In keeping with the Bible and centuries of Christian moral teaching, I believe that homosexuality is a sin -- regardless of what Hollywood or the APA says. It is a sin of extra-marital sex and defilement of God's natural creation order (man & woman). Homosexuality is one of many sins perpetuated by depraved sinners. It is not the only sin. Conversion therapy is not the answer to that or any other sin. An experience with God and conversion by the Lord Jesus Christ is necessary for us all.

*Criminal Minds is a "procedural thriller about the FBI's Behavioral Analysis Unit, which profiles criminals to solve crimes."

2 comments:

Anonymous said...

Let him who has no sin cast the first stone. We are not called to accept or participate in acts of sin, but we are also not called to scrutinize anyone else's free will. He gave that freely to all of us. The job of the Christian is to love ALL and treat ALL as well as you would treat yourself! As someone who is fighting desperately to love ALL and lead people to Christ by example, I am begging you not to portray yourself as such an ignorant, judgmental Christian. That gives us all a bad name. Yes, it is a sin, but it is not your job to judge.

R. L. Vaughn said...

Anonymous friend, thanks for your comments on Old Paths. It is a true biblical desire to "judge righteous judgment" (John 7:24). You are correct that we are to love our neighbors and treat others as we wish to be treated, as Jesus taught in His sermon on the Mount. Part of that wish should include the desire to be instructed and warned if something we are doing is against God's law.

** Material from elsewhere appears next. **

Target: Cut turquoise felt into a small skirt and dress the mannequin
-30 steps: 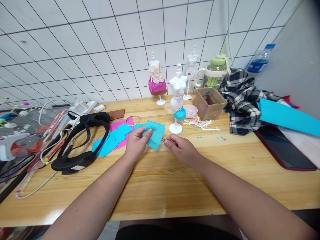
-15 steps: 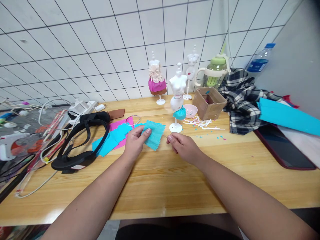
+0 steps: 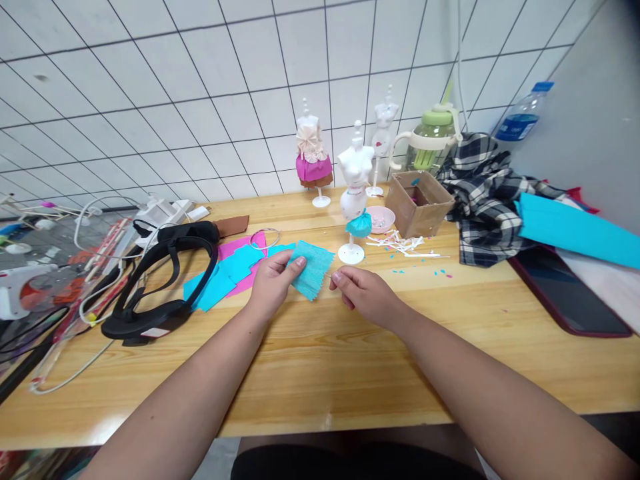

I was interested in and intrigued by your last statement. You wrote that "it is not your job to judge." Yet in your own paragraph you judged -- formed a conclusion and stated it -- not once, but twice. First, you judged/formed a conclusion that I am portraying myself as an ignorant, judgmental Christian. That may be true; you certainly were able to come to a judgment about it. You also judged that "it is a sin." Can we not have strong feelings about what is and what isn't biblically permissible sexual conduct? Is it wrong to express those feelings? What about adultery? Is reciting the seventh commandment taboo as well? Ultimately it is not our judgment, but the judgment of the word of God.

But the judgment I passed (and perhaps it got lost in a not well-written piece) mainly is on an unfair and disjointed portrayal of what is called "conversion therapy." Though I don't think it is a good thing, I nevertheless believe that the writers of that episode of Criminal Minds skewed things for their own purposes, whatever they might be.